The latest discovery marks the first time an asteroid that appears to be a permanent member of our solar system has been revealed as having its origins in another star system. ‘Oumuamua, an asteroid spotted hurtling through our solar system earlier this year, was only on a fleeting visit.
Known as asteroid 2015 BZ509, the permanent visitor is about 3km across and was first spotted in late 2014 by the Pan-Starrs project at the Haleakala Observatory in Hawaii. Experts quickly realised the asteroid travelled around the sun in the opposite direction to the planets – a retrograde orbit.
Further work on the asteroid revealed it takes the same length of time to orbit the sun as the planet Jupiter at a similar average distance, although in the opposite direction and with a different shaped path, suggesting the two have gravitational interactions.

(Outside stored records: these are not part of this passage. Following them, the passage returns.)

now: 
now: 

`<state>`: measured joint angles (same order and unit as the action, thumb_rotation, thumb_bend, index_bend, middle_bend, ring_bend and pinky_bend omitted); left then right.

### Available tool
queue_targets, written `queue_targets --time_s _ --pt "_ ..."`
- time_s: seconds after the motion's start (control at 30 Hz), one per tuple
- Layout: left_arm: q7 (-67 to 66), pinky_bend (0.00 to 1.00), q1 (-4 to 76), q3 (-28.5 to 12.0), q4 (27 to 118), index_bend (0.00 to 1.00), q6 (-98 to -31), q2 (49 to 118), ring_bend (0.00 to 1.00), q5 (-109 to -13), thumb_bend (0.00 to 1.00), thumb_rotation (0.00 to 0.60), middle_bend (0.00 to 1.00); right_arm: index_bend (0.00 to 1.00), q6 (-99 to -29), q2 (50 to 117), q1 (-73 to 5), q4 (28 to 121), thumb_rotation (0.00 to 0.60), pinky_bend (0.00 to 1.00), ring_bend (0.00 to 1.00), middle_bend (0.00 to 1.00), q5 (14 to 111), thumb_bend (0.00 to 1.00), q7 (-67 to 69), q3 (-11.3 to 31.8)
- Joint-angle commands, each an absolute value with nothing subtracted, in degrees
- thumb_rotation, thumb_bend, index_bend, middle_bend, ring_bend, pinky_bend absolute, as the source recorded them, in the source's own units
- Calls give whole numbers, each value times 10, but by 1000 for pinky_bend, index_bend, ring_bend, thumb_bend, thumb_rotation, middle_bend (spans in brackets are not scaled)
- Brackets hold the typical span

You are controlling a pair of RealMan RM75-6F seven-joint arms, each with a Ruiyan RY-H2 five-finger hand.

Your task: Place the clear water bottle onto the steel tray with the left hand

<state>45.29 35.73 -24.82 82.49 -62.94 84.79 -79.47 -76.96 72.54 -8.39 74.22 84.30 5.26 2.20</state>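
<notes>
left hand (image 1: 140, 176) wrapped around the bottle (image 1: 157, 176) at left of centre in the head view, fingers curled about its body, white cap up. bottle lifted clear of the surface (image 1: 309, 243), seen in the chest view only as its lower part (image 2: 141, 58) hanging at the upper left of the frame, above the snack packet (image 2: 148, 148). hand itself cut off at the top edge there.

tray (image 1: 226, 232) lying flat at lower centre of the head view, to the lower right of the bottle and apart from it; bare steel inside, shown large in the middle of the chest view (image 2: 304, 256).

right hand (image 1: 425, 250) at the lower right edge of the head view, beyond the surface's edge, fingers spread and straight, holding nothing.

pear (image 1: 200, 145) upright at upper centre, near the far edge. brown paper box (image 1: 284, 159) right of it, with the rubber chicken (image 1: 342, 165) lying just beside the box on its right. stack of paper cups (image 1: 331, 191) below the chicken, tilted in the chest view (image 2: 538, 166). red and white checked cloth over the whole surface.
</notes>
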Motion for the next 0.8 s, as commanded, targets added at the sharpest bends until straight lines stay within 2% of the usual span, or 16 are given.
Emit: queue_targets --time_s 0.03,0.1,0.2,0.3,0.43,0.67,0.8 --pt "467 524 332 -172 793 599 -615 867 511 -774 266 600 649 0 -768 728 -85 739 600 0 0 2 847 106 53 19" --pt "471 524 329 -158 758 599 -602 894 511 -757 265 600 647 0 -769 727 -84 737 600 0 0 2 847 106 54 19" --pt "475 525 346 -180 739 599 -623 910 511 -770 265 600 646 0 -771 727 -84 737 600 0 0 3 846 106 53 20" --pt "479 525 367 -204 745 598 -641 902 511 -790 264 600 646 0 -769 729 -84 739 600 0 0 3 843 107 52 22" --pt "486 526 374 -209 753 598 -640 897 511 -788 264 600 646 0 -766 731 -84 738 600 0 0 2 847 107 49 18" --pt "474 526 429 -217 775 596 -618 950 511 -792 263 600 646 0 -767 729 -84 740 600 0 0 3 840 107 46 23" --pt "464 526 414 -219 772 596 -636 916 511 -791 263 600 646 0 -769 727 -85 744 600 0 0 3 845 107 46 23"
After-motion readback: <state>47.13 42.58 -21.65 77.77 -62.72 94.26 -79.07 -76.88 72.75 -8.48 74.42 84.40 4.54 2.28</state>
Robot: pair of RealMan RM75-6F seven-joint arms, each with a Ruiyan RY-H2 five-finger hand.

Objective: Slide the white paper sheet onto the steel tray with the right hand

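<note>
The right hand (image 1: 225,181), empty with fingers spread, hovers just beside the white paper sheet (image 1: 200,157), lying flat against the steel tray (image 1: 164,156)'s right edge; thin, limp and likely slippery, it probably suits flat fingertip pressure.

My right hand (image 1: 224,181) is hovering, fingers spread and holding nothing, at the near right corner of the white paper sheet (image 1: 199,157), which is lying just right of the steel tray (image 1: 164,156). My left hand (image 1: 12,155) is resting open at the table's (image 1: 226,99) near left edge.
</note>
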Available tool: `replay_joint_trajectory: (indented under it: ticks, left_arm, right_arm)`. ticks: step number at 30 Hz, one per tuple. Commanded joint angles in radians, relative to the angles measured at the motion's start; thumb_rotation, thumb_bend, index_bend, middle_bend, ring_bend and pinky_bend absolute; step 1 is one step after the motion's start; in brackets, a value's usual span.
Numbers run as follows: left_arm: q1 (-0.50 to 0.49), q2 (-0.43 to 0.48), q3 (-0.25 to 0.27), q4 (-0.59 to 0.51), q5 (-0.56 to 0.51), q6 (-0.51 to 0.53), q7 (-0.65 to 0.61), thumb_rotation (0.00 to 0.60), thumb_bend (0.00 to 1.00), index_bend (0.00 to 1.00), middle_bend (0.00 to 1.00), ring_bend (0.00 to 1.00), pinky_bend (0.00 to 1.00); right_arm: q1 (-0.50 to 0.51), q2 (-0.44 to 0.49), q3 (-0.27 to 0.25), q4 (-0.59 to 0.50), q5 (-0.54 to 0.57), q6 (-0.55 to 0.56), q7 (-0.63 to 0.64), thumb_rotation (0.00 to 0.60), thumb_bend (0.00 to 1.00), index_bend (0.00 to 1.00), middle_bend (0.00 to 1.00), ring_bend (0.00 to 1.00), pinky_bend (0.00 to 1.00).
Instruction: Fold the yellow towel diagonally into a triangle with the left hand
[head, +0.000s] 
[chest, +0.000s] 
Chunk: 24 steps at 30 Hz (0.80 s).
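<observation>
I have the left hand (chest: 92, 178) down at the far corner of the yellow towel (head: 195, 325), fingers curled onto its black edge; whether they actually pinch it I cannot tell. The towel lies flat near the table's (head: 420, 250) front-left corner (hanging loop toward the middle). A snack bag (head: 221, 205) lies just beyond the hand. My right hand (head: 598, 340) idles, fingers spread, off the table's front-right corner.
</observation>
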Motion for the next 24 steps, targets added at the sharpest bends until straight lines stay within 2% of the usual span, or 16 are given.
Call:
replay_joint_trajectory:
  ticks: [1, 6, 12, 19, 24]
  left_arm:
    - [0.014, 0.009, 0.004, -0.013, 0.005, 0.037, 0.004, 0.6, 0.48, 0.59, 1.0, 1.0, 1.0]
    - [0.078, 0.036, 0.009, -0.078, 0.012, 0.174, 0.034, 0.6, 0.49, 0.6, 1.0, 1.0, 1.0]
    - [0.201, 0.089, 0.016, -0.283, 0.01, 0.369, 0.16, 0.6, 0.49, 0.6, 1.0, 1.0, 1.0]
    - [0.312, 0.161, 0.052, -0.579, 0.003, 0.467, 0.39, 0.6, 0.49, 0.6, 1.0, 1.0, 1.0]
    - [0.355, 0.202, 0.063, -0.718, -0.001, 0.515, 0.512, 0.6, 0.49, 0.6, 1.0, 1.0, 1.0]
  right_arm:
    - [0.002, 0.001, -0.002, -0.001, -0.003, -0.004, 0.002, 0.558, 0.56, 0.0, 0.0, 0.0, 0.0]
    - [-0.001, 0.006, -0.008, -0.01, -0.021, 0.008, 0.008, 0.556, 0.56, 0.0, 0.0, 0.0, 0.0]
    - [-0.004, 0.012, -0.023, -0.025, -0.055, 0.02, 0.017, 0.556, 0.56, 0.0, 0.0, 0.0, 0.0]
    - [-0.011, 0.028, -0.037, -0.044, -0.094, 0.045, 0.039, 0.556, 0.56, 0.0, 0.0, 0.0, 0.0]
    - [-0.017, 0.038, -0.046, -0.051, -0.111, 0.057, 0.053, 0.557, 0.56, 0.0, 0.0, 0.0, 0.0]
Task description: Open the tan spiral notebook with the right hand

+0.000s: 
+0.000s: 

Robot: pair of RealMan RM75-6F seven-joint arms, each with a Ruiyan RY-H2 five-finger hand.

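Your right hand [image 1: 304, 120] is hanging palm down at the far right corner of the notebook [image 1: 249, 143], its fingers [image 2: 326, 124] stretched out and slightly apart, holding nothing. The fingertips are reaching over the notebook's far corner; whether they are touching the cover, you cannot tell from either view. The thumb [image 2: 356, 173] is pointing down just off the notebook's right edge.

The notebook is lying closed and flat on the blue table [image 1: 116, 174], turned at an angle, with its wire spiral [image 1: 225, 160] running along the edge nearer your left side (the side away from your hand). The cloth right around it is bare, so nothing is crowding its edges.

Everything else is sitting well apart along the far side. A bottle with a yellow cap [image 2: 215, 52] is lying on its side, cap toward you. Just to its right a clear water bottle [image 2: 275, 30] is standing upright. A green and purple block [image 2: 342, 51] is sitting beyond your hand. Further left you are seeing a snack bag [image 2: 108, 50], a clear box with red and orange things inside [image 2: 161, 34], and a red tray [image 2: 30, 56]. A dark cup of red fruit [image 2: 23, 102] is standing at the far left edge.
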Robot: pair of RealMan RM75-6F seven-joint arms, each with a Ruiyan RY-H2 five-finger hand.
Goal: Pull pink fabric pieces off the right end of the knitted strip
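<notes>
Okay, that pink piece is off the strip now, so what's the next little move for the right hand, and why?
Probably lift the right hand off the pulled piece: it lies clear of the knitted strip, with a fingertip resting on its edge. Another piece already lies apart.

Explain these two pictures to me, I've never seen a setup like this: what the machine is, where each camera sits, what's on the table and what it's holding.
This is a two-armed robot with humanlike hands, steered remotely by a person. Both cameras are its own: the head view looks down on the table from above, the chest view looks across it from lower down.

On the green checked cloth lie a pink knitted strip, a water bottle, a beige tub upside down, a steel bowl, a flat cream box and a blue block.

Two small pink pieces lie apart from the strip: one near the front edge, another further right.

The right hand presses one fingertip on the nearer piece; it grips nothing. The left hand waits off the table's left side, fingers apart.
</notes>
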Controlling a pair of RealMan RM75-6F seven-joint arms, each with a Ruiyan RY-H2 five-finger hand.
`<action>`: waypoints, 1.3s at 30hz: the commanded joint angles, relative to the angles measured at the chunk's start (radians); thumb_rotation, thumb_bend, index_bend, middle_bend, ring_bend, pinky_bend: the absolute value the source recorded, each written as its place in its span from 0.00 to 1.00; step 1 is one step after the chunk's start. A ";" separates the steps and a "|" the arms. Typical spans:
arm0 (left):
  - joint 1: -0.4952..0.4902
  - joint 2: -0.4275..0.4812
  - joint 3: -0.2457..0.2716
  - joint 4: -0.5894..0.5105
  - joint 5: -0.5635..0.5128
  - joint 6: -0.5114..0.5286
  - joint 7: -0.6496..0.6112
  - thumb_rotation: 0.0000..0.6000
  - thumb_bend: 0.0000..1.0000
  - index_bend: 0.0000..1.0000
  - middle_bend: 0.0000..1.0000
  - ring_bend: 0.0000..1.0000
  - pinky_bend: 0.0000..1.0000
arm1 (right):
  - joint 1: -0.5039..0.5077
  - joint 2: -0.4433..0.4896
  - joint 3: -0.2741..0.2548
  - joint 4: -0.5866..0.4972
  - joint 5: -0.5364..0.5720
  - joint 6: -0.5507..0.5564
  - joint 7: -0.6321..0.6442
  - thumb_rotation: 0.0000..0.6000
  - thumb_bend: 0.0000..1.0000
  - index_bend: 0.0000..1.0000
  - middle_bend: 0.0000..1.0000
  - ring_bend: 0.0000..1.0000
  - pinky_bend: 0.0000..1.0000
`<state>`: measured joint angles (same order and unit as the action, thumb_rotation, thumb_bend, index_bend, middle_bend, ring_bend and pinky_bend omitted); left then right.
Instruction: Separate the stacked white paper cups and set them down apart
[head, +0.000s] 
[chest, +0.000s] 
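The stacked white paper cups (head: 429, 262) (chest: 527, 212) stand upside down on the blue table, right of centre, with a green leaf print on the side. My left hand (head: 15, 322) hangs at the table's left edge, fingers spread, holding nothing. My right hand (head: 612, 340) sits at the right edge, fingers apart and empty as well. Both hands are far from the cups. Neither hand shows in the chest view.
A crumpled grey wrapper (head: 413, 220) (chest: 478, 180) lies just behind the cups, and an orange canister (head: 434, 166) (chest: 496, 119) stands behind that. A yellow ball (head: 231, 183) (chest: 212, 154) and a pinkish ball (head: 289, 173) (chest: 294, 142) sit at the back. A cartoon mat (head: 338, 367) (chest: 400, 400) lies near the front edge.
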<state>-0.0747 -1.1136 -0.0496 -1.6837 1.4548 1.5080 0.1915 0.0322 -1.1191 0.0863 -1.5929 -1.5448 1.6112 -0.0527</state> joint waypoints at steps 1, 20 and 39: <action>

To the team’s surprise, the results reveal that the asteroid’s orbit appears most likely to have remained very similar and linked to Jupiter for 4.5bn years – in other words, since the end of planet formation. “That was completely unexpected,” said Namouni.
“That means you can get a lot of cross-contamination, for lack of a better word, of stellar planetary systems during their formation,” she said, adding that it might be that other asteroids came into our solar system and crashed into the sun, were ejected or even smashed into planets or moons – a tantalising possibility not least because the moons of Jupiter and Saturn are thought to have conditions favourable for alien life.
“It definitely could mean that you could get organic building blocks [of life] spread between different systems,” she said.